Bio: David Skinner earned his Ph.D. in theoretical chemistry from UC Berkeley, where his research focused on quantum and semi-classical approaches to reaction dynamics and kinetics. David has been the lead technical advisor to the initial INCITE projects and has provided support to chemistry research at NERSC. He currently leads the SciDAC Outreach Center, which provides information and services that support SciDAC's outreach, training, and research objectives. David's publications while at NERSC have focused on the performance analysis of computing architectures and HPC applications. David is an author of the Integrated Performance Monitoring (IPM) framework.
Presenter: Richard Graham
Abstract: The programming environment (PE) on any HPC computer system is a key component of an effective system. This talk will describe the approach used to provide a usable and sustainable PE for the Oak Ridge Leadership Computing Facility (OLCF). How this is being applied in the context of the OLCF's Titan project will be described, as well as long term requirement.
Bio: Richard Graham is a Distinguished Member of the Research Staff in the Mathematics and Computer Science division at Oak Ridge National Laboratory. He is also the group leader for the Application Performance Tools group. He is working in the area of Scalable Tools and MPI, and is currently chairing the MPI Forum.
Before moving to ORNL he was the Advanced Computing Laboratory acting group leader at the Los Alamos National Laboratory. He joined LANL's Advanced Computing Laboratory (ACL) as a technical staff member in 1999 and as team leader for the Resilient Technologies Team team started the LA-MPI project, and is one of the founders of the Open MPI project. Prior to joining the ACL, he spent seven years working for Cray Research and SGI.

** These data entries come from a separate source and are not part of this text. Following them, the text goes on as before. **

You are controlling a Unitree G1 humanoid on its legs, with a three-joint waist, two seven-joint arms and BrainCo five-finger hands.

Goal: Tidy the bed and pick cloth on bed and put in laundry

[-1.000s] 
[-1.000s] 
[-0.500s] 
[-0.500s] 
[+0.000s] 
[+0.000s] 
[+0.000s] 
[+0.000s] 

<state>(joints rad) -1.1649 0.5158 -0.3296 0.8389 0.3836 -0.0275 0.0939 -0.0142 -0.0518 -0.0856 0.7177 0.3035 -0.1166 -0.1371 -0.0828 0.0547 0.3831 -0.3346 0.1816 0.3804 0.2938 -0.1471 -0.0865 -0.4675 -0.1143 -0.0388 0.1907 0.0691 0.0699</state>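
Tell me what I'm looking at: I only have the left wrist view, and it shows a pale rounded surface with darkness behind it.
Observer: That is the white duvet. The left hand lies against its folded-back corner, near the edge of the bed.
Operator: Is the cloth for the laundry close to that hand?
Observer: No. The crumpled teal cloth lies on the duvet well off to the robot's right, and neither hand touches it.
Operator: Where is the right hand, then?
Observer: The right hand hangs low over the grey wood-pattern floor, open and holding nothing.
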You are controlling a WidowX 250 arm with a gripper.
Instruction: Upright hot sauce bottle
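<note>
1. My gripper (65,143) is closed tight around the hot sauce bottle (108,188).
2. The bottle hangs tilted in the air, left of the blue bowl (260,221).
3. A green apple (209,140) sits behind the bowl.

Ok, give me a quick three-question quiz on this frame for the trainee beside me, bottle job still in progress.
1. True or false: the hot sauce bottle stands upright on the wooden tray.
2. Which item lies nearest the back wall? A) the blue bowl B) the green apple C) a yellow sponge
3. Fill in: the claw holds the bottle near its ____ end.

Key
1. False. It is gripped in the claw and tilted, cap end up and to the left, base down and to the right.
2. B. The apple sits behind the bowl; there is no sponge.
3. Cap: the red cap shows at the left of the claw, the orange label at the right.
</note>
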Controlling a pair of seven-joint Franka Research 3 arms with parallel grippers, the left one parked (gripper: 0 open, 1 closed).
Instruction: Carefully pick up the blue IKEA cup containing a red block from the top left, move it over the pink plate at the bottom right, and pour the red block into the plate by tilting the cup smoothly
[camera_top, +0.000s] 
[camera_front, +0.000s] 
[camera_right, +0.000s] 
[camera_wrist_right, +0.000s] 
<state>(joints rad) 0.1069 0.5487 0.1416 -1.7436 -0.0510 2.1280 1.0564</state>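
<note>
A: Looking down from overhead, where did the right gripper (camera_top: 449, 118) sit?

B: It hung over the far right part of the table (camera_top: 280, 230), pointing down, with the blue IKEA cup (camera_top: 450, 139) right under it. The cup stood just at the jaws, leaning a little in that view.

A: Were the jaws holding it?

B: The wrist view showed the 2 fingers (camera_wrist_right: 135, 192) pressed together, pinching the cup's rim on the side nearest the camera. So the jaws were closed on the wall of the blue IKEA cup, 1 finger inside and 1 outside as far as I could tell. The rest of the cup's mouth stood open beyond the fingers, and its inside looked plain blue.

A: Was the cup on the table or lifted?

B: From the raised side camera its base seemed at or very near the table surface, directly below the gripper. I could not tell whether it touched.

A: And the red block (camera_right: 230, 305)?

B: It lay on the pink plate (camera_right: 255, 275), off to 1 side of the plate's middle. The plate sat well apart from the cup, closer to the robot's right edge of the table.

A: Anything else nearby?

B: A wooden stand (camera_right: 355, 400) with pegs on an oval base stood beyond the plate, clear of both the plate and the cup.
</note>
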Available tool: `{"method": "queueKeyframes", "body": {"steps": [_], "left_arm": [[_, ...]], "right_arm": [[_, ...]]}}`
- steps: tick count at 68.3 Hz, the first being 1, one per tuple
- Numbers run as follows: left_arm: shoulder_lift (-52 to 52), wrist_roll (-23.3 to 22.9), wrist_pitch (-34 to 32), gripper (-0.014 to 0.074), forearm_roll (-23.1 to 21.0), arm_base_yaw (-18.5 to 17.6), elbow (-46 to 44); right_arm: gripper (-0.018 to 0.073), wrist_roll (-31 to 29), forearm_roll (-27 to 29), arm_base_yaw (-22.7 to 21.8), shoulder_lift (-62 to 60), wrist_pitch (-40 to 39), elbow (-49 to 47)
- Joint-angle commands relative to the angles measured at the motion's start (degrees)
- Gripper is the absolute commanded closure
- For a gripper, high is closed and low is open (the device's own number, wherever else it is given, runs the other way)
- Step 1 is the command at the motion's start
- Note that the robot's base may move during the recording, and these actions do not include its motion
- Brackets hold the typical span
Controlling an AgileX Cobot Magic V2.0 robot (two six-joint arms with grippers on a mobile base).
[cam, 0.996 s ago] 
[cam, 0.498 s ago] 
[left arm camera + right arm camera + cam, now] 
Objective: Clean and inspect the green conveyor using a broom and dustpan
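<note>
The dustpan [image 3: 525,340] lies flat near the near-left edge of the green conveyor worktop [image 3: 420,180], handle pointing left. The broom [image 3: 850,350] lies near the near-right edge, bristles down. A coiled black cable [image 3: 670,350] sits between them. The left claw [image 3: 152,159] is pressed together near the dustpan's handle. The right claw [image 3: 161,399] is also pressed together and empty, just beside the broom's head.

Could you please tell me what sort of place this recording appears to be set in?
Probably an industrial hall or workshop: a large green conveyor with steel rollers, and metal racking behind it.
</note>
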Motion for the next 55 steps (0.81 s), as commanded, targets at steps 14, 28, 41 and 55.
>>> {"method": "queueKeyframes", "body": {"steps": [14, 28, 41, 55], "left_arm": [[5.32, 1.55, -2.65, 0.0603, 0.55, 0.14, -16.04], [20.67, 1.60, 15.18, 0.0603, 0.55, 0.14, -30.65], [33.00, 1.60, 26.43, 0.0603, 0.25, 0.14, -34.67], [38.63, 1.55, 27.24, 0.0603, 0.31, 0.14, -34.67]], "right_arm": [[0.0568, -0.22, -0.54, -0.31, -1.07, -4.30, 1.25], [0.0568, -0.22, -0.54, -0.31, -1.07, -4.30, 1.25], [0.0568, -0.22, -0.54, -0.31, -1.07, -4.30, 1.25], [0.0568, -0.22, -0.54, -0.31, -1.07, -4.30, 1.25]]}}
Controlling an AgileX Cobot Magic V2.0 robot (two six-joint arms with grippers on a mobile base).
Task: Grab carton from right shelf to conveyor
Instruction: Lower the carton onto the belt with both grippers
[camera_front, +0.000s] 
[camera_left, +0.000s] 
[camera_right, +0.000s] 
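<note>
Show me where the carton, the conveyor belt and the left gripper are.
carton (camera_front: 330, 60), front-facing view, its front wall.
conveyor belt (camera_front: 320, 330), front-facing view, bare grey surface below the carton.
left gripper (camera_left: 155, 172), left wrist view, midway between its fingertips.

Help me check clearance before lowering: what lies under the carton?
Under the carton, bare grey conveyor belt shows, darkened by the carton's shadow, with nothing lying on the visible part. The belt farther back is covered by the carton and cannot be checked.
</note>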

Rich obtained his PhD in Theoretical Chemistry from Texas A&M University in 1990 and did post-doctoral work at the James Franck Institute of the University of Chicago. His BS in chemistry was from Seattle Pacific University.
Presenter: Scott Parker
Abstract:This talk will discuss; the current state of performance tools on the Argonne Leadership Computing Facilities Blue Gene/P system, futures plans for tools on the ALCF's upcoming 10 Petaflop Blue Gene/Q system, and issues related to tools on future exascale systems.
Bio: Scott Parker earned his Ph.D. in computational fluid dynamics from the University of Illinois at Urbana-Champaign, where his research focused on the flow stability of bluff body wakes. Scott joined the Argonne Leadership Computing Facility in 2008 where he works on computational fluid dynamics codes, performance analysis, and performance tools.
Presenter: David Montoya
Abstract: This talk will provide a candid view of the user communities for exascale tools within the NNSA, the challenges that they face, and their current point of involvement. The User communities include; System Developers Support Analysts, System Integrators / Developers, and System Administrators / Support personnel.
Bio: David manages the Production Infrastructure team within the Los Alamos National Laboratory HPC Division. This includes applied tool design/development/support toward performance analysis tools: Open|SpeedShop, Tools Frameworks (CBTF), and Open MPI development as well as HPC production support of HPC network infrastructures, and parallel file systems. Interests include integrated HPC Environment performance analysis and health monitoring; core infrastructure capability development, and cross-organization collaboration development. He holds an MBA in Management Information Systems from the University of Rochester, NY.